WHAT NEEDS TO BE DONE:
Pictures stay out; please output the remaining data exactly.

SOURCE MATERIAL:
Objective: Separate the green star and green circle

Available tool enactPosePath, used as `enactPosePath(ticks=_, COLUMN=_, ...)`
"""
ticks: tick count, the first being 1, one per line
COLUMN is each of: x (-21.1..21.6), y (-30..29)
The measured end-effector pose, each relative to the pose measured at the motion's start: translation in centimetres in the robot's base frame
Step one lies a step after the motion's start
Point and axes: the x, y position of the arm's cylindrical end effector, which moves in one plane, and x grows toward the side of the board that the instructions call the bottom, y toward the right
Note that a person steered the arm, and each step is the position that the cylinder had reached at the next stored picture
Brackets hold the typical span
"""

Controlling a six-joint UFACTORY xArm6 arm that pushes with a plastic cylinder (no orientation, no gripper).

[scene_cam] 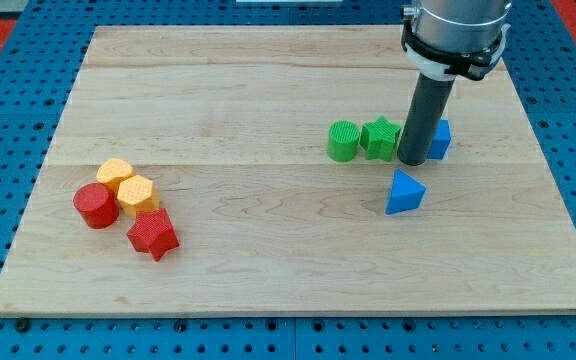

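No pincer is fitted; my tip (413, 160) is seen touching the green star (379, 138) at its 3 o'clock, half hiding one blue block (439, 139), with one green circle (344, 141) touching the star's 9 o'clock on the counter (268, 260).

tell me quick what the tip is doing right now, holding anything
My tip: no gripper, holds nothing; it sits just right of the green star, apparently touching it, with a blue block partly hidden behind the rod.

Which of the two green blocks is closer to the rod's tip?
The green star: it sits right beside my tip, on its left in the view. The green circle lies beyond the star, farther left.
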Motion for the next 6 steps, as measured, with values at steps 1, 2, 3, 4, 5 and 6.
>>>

ANSWER TO THIS EXERCISE:
Objective: Separate the green star and green circle

Available tool enactPosePath, used as `enactPosePath(ticks=_, COLUMN=_, ...)`
"""
ticks: tick count, the first being 1, one per line
COLUMN is each of: x (-21.1..21.6), y (-30..29)
The measured end-effector pose, each relative to the pose measured at the motion's start: translation in centimetres in the robot's base frame
Step one lies a step after the motion's start
Point and axes: the x, y position of the arm's cylindrical end effector, which moves in one plane, and x grows toward the side of the board that the instructions call the bottom, y toward the right
Note that a person steered the arm, and each step is the position that the cylinder had reached at the next stored picture
Brackets hold the typical span
"""

Controlling a six-joint UFACTORY xArm6 arm that pushes with a plastic cylinder (no orientation, no gripper).

[scene_cam] 

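No pincer is fitted; my tip (413, 160) is seen touching the green star (379, 138) at its 3 o'clock, half hiding one blue block (439, 139), with one green circle (344, 141) touching the star's 9 o'clock on the counter (268, 260).

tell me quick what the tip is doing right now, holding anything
My tip: no gripper, holds nothing; it sits just right of the green star, apparently touching it, with a blue block partly hidden behind the rod.

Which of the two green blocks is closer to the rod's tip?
The green star: it sits right beside my tip, on its left in the view. The green circle lies beyond the star, farther left.
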Motion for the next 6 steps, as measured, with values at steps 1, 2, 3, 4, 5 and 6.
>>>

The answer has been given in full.